**Description of the task**
For the material that follows, return exactly the lines from the one with "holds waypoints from" through the one with "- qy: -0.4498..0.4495", both ends included.

**Records shown**
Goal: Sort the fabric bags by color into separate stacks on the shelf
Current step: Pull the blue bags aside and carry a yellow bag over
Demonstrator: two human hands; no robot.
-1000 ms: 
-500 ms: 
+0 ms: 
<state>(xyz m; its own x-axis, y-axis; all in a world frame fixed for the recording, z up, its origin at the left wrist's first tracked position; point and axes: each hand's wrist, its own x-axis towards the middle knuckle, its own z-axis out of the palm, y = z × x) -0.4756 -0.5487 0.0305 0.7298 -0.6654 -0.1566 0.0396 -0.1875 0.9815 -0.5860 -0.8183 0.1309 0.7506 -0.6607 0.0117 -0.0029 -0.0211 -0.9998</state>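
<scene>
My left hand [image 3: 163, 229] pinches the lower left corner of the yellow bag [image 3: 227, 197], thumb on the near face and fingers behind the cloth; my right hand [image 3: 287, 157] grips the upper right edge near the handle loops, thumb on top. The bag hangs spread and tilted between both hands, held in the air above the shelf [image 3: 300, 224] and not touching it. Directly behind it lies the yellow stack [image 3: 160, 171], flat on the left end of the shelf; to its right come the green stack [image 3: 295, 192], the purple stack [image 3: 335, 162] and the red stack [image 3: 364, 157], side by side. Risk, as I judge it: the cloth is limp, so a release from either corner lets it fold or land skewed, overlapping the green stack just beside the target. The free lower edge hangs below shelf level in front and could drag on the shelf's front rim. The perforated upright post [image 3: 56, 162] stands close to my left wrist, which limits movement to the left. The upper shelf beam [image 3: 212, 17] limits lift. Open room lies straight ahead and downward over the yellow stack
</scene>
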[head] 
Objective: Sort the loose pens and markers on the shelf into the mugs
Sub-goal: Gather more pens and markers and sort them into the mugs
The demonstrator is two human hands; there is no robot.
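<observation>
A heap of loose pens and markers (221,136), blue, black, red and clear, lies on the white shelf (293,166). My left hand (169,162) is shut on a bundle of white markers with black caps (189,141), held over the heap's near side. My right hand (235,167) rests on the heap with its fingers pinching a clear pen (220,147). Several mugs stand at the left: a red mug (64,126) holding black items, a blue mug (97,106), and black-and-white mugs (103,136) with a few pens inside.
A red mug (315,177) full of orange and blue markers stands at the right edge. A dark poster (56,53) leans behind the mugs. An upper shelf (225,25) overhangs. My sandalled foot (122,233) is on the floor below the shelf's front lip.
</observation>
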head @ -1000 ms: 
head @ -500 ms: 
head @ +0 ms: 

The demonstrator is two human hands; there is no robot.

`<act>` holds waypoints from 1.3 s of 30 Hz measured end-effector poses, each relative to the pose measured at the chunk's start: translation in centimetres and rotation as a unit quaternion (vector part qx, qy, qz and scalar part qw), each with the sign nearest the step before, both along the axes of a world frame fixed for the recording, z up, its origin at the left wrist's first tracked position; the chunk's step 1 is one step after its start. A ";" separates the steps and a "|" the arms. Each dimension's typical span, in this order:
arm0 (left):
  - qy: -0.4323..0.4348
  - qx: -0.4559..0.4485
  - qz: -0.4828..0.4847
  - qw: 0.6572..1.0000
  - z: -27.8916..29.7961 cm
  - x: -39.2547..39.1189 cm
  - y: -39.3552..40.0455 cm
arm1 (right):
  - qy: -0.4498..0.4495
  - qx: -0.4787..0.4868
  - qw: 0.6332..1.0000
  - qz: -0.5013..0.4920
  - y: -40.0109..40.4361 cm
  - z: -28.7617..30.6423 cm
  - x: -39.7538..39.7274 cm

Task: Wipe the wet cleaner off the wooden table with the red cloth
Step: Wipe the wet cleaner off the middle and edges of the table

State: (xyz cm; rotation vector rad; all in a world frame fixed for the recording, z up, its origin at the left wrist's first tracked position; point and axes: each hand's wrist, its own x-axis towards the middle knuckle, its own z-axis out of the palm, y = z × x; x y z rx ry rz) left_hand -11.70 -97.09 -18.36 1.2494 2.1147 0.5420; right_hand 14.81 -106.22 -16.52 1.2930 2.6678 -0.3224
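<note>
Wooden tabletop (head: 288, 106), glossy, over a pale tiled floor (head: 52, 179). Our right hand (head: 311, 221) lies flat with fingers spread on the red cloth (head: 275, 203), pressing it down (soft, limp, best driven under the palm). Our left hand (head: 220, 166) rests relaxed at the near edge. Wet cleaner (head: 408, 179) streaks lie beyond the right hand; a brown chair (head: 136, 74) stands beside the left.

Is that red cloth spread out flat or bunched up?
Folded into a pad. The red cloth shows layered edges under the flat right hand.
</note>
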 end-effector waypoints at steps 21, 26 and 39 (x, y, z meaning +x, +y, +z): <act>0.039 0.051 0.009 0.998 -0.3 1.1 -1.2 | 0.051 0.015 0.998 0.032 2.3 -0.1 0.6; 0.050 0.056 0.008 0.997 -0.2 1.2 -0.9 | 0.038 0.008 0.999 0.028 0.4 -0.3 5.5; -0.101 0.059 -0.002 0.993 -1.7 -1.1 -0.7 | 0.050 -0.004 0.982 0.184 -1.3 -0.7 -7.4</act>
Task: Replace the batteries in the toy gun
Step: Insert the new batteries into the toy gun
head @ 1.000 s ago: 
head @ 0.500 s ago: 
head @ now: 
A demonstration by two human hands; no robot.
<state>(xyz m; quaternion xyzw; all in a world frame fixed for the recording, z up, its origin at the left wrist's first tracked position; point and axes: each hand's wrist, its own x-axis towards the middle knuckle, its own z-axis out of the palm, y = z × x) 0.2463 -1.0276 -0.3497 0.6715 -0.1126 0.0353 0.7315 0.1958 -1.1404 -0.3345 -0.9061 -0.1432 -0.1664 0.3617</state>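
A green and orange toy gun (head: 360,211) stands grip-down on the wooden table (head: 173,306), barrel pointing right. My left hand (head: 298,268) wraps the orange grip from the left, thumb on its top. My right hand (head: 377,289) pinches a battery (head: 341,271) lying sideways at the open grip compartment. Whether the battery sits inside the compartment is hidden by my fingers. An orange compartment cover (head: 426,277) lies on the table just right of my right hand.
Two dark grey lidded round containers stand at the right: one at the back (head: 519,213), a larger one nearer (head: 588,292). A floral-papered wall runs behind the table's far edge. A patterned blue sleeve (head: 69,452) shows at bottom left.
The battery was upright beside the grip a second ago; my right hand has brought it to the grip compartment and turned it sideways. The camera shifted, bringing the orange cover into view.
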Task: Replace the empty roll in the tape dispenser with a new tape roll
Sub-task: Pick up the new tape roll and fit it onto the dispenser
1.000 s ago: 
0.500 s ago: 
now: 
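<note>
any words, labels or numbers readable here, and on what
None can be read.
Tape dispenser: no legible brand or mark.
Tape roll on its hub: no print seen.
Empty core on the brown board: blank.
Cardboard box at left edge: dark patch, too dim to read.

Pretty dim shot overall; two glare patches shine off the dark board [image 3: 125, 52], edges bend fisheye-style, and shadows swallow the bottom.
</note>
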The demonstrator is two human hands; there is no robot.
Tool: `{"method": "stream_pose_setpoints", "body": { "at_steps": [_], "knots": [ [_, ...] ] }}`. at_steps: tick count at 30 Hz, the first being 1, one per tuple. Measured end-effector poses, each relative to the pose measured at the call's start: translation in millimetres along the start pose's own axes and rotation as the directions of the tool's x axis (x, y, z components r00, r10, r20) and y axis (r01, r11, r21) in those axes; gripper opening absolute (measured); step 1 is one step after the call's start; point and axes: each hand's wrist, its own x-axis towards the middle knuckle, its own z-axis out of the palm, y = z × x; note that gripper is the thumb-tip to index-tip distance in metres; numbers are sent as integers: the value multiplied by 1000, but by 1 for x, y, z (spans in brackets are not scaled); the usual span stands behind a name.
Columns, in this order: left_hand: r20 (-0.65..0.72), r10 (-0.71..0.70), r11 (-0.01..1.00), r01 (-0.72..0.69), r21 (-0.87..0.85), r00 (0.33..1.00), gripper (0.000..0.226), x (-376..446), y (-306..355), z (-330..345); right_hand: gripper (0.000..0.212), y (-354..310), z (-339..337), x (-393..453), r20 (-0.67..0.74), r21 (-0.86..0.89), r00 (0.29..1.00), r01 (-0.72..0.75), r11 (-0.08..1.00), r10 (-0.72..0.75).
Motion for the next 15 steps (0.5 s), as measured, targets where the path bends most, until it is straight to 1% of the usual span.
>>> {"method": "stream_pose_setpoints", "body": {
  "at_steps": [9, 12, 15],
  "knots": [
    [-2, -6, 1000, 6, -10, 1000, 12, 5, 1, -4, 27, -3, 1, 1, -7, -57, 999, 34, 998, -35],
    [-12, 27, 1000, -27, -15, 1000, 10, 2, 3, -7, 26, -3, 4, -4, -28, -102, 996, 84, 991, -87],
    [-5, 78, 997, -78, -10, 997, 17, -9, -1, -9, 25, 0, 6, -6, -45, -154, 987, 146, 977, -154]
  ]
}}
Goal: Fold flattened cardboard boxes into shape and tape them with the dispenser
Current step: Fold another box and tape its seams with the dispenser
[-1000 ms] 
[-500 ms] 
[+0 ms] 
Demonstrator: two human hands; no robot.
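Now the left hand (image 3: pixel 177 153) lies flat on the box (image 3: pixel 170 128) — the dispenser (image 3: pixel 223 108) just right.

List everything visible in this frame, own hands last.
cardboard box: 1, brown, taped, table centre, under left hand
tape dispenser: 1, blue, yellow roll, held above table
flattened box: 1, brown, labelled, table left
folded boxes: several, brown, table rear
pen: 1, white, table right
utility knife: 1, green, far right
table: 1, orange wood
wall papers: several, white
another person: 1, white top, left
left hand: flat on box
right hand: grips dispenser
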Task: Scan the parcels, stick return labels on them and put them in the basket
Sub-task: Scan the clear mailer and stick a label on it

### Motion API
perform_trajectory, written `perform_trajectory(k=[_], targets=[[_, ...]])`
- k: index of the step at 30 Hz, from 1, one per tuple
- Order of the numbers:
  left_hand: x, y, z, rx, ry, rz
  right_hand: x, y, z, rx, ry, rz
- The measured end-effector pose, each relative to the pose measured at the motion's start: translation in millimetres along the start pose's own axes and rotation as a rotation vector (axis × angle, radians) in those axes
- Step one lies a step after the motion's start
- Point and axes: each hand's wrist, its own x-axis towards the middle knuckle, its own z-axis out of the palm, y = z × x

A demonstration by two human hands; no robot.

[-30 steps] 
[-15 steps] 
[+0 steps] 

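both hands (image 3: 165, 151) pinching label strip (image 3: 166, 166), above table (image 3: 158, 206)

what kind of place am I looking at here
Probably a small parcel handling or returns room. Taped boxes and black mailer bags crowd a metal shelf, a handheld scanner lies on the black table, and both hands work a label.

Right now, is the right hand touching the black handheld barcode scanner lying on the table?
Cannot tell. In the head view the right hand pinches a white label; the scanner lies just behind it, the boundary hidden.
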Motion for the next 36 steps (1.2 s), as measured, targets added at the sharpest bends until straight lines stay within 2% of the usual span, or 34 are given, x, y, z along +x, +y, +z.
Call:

**Solution to this exercise**
`<act>` holds waypoints from 1.3 s of 30 Hz measured end-effector poses, each relative to the pose measured at the chunk's start: translation in centimetres and rotation as a unit quaternion (vector part qx, qy, qz and scalar part qw), each with the sign nearest the step before, both along the axes of a world frame fixed for the recording, z up, its origin at the left wrist's first tracked position; the chunk's step 1 is one step after its start. A ";" separates the steps and a "|" the arms. Each dimension's typical span, in this order:
arm0 (left):
  - qy: -0.4323..0.4348
  - qx: -0.4559..0.4485
  - qz: -0.4828..0.4847
  - qw: 0.6572..1.0000
  - z: -27.8916..29.7961 cm
  - x: -39.2547..39.1189 cm
  - y: -39.3552..40.0455 cm
arm1 (right):
  - qy: -0.4498..0.4495

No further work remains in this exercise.